ツイッターで、notzecoxao氏がPS4の基板上のチップにカスタムファームウェアを書き込むことでPCからコマンドを送り制御することに成功したことを報告していました。
Will make a short video about the several beep modes of the ps4 using the beep command under emc cfw soon. stay tuned!
— Control_eXecute (@notzecoxao) January 30, 2022
PS4のemc CFWの状態でビープコマンドを利用してPS4に複数あるビープモードを見せる動画を公開します。しばしお待ちを!
その動画は既に公開されています。
beep 1からbeep 7までのコマンドをWindow PCから入力すると、PS4がそれに対応したビープ音を出すというデモ動画になっています。beep 7は鳴りっぱなしになるビープ音で、オフにするには電源切るしかないようです。
notzecoxao氏によると、ハードウェアを使ってチップに書き込みすることが必要で、PS4本体もCUH10XXまたは11XX、つまりいわゆるPS4初期のFATモデルのみが対象です。PS4 SlimやProは対象外です。
チップに書き込んでいるというのがPS4 Aeolia EMC CFWです。
AeoliaはCXD90025Gというチップで、PS4のネットワークに関わるプロセッサーです。PS4ではスタンバイモードで他のサブシステムをオフにした状態でコンテンツをダウンロードするために使われています。
EMCはExternal Micro Controllerの略で、メインのプロセッサーに依存せずUARTによるデバッグが可能です。
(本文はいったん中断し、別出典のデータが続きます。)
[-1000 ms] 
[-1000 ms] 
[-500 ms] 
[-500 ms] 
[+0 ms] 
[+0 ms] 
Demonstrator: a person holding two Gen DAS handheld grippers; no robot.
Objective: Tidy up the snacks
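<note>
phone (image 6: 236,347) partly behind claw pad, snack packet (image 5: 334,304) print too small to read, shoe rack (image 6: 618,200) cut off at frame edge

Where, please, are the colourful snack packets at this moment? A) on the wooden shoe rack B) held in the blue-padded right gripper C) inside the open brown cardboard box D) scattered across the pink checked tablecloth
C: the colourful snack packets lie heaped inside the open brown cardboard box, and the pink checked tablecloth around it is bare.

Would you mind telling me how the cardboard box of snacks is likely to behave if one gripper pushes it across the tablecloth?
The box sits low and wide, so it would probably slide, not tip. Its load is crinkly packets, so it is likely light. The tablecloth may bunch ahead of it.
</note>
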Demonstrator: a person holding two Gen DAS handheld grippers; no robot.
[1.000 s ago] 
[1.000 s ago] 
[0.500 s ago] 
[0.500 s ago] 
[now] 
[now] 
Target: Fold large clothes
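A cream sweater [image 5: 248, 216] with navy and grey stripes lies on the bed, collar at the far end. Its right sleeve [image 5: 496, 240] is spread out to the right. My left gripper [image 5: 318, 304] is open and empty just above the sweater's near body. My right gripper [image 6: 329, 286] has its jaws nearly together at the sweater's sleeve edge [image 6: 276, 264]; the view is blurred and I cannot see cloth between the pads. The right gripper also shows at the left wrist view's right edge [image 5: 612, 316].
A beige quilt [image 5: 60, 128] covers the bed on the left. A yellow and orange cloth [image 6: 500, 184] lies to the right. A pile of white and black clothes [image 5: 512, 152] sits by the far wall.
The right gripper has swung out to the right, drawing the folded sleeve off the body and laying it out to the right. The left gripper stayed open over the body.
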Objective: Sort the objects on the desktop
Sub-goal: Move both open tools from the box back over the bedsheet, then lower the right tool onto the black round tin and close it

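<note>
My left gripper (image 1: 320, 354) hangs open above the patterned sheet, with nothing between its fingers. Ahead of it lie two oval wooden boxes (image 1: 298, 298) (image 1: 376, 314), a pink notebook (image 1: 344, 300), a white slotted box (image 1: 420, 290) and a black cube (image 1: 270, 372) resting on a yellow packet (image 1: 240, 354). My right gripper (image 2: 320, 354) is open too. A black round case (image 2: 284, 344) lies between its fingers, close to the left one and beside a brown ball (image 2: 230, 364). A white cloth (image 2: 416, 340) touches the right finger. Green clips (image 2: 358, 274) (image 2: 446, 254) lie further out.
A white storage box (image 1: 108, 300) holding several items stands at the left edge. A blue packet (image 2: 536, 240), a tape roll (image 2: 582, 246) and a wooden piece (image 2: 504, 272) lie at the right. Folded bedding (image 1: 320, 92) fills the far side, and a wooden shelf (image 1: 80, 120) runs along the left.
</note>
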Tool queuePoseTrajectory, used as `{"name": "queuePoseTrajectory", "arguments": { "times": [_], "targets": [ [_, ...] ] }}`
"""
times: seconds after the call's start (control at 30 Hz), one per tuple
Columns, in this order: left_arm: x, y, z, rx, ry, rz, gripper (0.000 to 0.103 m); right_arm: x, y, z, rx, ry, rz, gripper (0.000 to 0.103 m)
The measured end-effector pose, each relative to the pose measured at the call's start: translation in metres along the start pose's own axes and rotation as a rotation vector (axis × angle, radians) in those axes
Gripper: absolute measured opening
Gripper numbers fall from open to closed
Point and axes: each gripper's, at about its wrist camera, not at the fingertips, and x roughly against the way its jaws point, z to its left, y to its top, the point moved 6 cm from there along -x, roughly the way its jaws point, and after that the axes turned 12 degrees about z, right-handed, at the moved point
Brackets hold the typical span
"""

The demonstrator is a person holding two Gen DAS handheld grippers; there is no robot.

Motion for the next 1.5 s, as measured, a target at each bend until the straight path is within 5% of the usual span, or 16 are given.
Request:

FreeBSDベースのファームウェアで動作しており、これをカスタマイズしたものに書き換えたというのかPS4 Aeolia EMC CFWになります。
https://t.co/xRsAr5ROiO just did the tutorial, in case your crazy people want to try it out. please be careful with what you're doing as it's real hardware modding and it might lead to a brick on your console if you're not careful enough.
— Control_eXecute (@notzecoxao) January 31, 2022
試したいというクレージーな方々向けにPSX-Placeにチュートリアルを公開しました。ハードウェア改造になるので注意深くやらないとハードウェアがbrickするのでご注意下さい。
notzecoxao氏はJaiCraB氏が以前リリースした、PS4でシリアル転送方式のデータとパラレル転送方式のデータを相互に変換するUARTポート2つの位置を特定し、総当たり方式で通信コマンドを見つけるためのWindows向けコマンドラインユーティリティJaiBrute v2を使っています。
notzecoxao氏が公開したPSX-Placeのチュートリアルの概要は
1. ハードウェアフラッシャーでflashメモリをダンプしてバックアップ
2.ダンプデータを展開、復号、HEXエディタによる改造、暗号化して書き込む
3.UARTデバイス(CP2102推奨)を基板にハンダ付け
4. JaiBrute v2を使ってコマンド送る
となっています。
他にもコマンドはあるのかも知れませんか、変なコマンドを送るとPS4がbrickしてしまう恐れもあるため注意が必要です。
PS4ではAeolia自体スタンバイモードでの動作が前提なので、いわゆるJailbreakに流用できるものにはならないでしょう。エンドユーザーにとっては実用的ではないかもしれませんが、開発者にとってはとても興味深い内容だと思います。